_TASK_
Return all the data exactly, keeping the pictures out.
**** INFORMATION PROVIDED ****
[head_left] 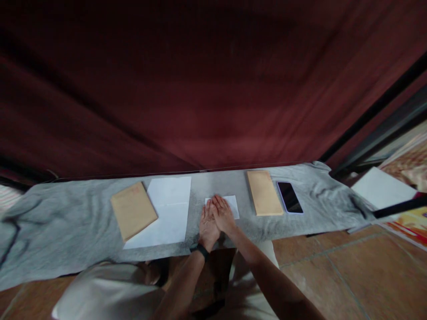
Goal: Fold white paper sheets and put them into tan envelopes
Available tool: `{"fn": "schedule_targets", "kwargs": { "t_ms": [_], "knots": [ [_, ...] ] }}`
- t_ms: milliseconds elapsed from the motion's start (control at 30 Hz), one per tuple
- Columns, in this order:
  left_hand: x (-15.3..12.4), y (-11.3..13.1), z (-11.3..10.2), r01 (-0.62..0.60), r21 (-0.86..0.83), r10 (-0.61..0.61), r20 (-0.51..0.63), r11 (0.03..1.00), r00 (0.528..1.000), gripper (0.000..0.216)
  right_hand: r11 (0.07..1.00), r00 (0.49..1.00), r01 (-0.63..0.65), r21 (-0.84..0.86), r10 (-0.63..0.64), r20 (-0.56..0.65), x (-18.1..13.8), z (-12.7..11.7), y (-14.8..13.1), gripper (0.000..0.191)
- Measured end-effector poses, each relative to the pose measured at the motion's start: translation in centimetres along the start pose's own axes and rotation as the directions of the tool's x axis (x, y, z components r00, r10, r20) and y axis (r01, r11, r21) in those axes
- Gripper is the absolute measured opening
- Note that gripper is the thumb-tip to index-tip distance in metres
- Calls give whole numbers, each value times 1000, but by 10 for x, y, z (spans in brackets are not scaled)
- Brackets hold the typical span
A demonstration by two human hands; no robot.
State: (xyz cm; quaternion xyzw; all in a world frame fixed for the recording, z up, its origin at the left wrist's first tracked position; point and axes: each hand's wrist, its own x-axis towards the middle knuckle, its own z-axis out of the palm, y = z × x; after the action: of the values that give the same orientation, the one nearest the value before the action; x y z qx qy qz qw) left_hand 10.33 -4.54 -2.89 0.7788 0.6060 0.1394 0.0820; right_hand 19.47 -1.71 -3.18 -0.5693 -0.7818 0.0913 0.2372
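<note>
A small folded white paper [231, 205] lies on the grey cloth [66, 222] at the middle of the table. My left hand [207, 226] lies flat with fingers stretched out, its fingertips on the paper's left part. My right hand [223, 214] also lies flat and open, pressing on the paper, partly overlapping my left hand. A dark band is on my left wrist. Left of my hands are a large white sheet [167, 213] and a brown envelope [133, 210] lying on its corner. To the right lie another brown envelope [264, 192] and a black phone [289, 197].
A dark red curtain [200, 89] hangs right behind the table. At far right a white sheet [382, 189] rests on a patterned surface beside a black bar [400, 206]. Tiled floor [333, 266] shows below the table's front edge.
</note>
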Motion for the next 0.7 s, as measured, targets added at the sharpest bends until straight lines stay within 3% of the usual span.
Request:
{"fn": "schedule_targets", "kwargs": {
  "t_ms": [300,700],
  "knots": [
    [1,-3,2,145,77,-140,-69,986,988,58,973,999,25,-228,-33,-30,-28,-15,47,54],
    [-11,-12,-10,209,45,-199,-159,977,967,57,950,993,-66,-306,33,-112,-53,-27,64,55]
  ]
}}
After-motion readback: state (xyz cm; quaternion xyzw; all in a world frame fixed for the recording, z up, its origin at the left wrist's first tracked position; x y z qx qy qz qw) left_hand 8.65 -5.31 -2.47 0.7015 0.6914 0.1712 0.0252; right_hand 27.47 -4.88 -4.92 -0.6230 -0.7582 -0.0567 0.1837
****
_TASK RESULT_
[head_left] 
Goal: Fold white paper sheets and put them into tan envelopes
Available tool: `{"fn": "schedule_targets", "kwargs": { "t_ms": [_], "knots": [ [_, ...] ] }}`
- t_ms: milliseconds elapsed from the motion's start (control at 30 Hz), one per tuple
- Columns, in this order:
  left_hand: x (-15.3..12.4), y (-11.3..13.1), z (-11.3..10.2), r01 (-0.62..0.60), r21 (-0.86..0.83), r10 (-0.61..0.61), r20 (-0.51..0.63), r11 (0.03..1.00), r00 (0.528..1.000), gripper (0.000..0.216)
  right_hand: r11 (0.07..1.00), r00 (0.49..1.00), r01 (-0.63..0.65), r21 (-0.84..0.86), r10 (-0.63..0.64), r20 (-0.56..0.65), x (-18.1..13.8), z (-12.7..11.7), y (-14.8..13.1), gripper (0.000..0.191)
- Measured end-effector poses, each relative to the pose measured at the motion's start: translation in centimetres along the start pose's own axes and rotation as the directions of the tool's x axis (x, y, z components r00, r10, r20) and y axis (r01, r11, r21) in those axes
- Gripper is the absolute measured opening
- Note that gripper is the thumb-tip to index-tip distance in metres
- Calls give whole numbers, each value times 1000, but by 10 for x, y, z (spans in brackets are not scaled)
- Brackets hold the typical span
A demonstration by two human hands; no robot.
State: (xyz cm; quaternion xyzw; all in a world frame fixed for the recording, z up, its origin at the left wrist's first tracked position; point and axes: each hand's wrist, its own x-axis towards the middle knuckle, its own z-axis out of the palm, y = z × x; after the action: of the values that give the same orientation, the one nearest the value before the action; x y z qx qy qz qw) left_hand 10.33 -4.54 -2.89 0.7788 0.6060 0.1394 0.0820; right_hand 19.47 -1.71 -3.18 -0.5693 -0.7818 0.0913 0.2372
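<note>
A small folded white paper [231, 205] lies on the grey cloth [66, 222] at the middle of the table. My left hand [207, 226] lies flat with fingers stretched out, its fingertips on the paper's left part. My right hand [223, 214] also lies flat and open, pressing on the paper, partly overlapping my left hand. A dark band is on my left wrist. Left of my hands are a large white sheet [167, 213] and a brown envelope [133, 210] lying on its corner. To the right lie another brown envelope [264, 192] and a black phone [289, 197].
A dark red curtain [200, 89] hangs right behind the table. At far right a white sheet [382, 189] rests on a patterned surface beside a black bar [400, 206]. Tiled floor [333, 266] shows below the table's front edge.
</note>
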Motion for the next 0.7 s, as measured, targets added at the sharpest bends until straight lines stay within 3% of the usual span.
Request:
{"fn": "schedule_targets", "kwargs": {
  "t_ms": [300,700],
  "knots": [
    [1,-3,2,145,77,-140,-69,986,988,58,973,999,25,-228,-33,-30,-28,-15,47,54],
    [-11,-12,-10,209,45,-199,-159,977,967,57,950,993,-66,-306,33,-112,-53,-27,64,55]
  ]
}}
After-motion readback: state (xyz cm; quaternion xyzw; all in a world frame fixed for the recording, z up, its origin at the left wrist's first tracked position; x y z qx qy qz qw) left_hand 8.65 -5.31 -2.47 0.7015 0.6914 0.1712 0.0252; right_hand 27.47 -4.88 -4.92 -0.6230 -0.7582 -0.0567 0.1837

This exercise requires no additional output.